John Mc Carthy said, “What a summer we have had we were invited by the HSE to host an event in Killarney showcasing Mad Pride as best practice in the fight against stigma, 3,000 people attended, we had our third Cork event 12,000 people attended now we are off to Tullamore, we can’t wait.  The reaction of the public has been great but it is the fact that the establishment are waking up to the message we are spreading that gives us most encouragement.  There seems to be an awakening to the need to look outside the current medical model, there seems to be awareness among some in the system that those suffering from emotional distress may not be best served through medication and incarceration.  We will continue to spread our message that through love and hope the community as a whole can live together with equality and dignity, and quite simply embrace difference and recognise the normality of madness.”
Liam O’Callaghan, Laois/Offaly Local Health Manager said, “The HSE is happy to be associated with Mad Pride Family Fun Day and hopes, through fun and entertainment, to create a better understanding of mental health issue, Lloyd Park – what a great location.”

Mr.
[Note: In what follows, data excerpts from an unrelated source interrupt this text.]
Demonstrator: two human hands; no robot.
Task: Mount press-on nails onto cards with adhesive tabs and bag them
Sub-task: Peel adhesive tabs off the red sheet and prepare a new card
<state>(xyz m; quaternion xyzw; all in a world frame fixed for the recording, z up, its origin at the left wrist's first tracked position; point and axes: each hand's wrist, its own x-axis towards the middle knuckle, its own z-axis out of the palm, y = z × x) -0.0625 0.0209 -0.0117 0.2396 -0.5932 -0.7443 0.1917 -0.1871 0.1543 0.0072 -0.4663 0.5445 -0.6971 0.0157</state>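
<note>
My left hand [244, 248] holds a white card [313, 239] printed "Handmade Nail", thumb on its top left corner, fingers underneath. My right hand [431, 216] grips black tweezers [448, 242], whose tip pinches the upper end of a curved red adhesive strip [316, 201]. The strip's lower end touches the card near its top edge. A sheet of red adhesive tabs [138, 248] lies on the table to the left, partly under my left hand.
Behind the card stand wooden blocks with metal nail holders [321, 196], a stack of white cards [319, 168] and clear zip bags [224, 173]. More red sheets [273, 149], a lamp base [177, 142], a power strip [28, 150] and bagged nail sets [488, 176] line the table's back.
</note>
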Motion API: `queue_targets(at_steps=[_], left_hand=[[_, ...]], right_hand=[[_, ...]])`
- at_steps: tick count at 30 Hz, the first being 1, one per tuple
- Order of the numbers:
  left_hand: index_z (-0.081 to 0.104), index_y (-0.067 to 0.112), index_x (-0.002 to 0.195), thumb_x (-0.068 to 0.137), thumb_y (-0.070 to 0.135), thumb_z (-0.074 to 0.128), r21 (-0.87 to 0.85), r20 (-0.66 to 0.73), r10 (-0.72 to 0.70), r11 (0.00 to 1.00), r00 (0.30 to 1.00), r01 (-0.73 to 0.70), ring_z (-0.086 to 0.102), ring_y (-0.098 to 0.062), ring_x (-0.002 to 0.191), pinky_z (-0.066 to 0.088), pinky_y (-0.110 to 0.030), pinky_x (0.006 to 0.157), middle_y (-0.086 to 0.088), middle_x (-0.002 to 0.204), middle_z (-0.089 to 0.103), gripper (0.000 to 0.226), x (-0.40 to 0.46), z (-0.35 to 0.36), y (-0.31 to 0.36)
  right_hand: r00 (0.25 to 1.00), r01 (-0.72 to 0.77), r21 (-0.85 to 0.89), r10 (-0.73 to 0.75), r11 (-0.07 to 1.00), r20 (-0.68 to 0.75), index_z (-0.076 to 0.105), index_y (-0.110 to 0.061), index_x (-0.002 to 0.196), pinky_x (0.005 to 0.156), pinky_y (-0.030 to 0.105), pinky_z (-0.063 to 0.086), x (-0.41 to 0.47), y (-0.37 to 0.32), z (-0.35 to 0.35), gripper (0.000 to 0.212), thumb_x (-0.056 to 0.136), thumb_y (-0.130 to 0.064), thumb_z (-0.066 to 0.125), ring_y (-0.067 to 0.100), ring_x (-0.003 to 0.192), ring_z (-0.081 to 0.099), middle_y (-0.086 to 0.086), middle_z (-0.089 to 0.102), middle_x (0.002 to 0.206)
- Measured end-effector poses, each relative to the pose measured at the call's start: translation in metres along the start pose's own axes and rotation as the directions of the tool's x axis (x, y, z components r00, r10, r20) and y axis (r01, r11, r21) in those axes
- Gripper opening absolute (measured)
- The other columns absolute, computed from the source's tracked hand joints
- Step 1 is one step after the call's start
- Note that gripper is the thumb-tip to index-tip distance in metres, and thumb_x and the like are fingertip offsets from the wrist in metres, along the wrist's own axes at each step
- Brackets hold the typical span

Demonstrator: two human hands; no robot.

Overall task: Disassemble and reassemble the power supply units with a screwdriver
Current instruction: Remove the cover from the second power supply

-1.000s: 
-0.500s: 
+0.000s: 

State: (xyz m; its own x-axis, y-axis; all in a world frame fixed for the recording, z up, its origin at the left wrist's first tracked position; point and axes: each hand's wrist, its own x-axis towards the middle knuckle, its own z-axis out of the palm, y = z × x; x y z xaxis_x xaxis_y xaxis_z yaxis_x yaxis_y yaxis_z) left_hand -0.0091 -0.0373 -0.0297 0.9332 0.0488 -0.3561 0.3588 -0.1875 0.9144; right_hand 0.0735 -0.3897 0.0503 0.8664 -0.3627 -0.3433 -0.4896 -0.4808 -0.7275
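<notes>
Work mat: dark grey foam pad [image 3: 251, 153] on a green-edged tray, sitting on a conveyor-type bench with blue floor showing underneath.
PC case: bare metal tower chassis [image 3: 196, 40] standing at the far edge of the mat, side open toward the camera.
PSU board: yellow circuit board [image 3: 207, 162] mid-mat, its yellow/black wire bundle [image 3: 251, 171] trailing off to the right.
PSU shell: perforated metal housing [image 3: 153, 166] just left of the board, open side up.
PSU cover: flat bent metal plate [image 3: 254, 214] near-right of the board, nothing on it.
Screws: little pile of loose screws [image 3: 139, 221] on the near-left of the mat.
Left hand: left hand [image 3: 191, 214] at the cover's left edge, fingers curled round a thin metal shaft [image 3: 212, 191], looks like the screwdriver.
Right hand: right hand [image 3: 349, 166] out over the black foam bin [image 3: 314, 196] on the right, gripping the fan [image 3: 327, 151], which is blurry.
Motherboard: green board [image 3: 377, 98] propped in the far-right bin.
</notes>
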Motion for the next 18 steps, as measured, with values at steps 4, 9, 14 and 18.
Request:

Mc Carthy continued, “We ask that families and individuals alike come along on June 6th and join in the fun, laughter and music there will be no speeches, no preaching and no lectures we will simply enjoy each other’s company in an open friendly fun way and hope that by doing so we can begin to focus on the positive gifts that we in the mad community bring to society, art, poetry, literature, eccentricity and sensitivity and dispense with the prejudice and fear that presently surrounds us.”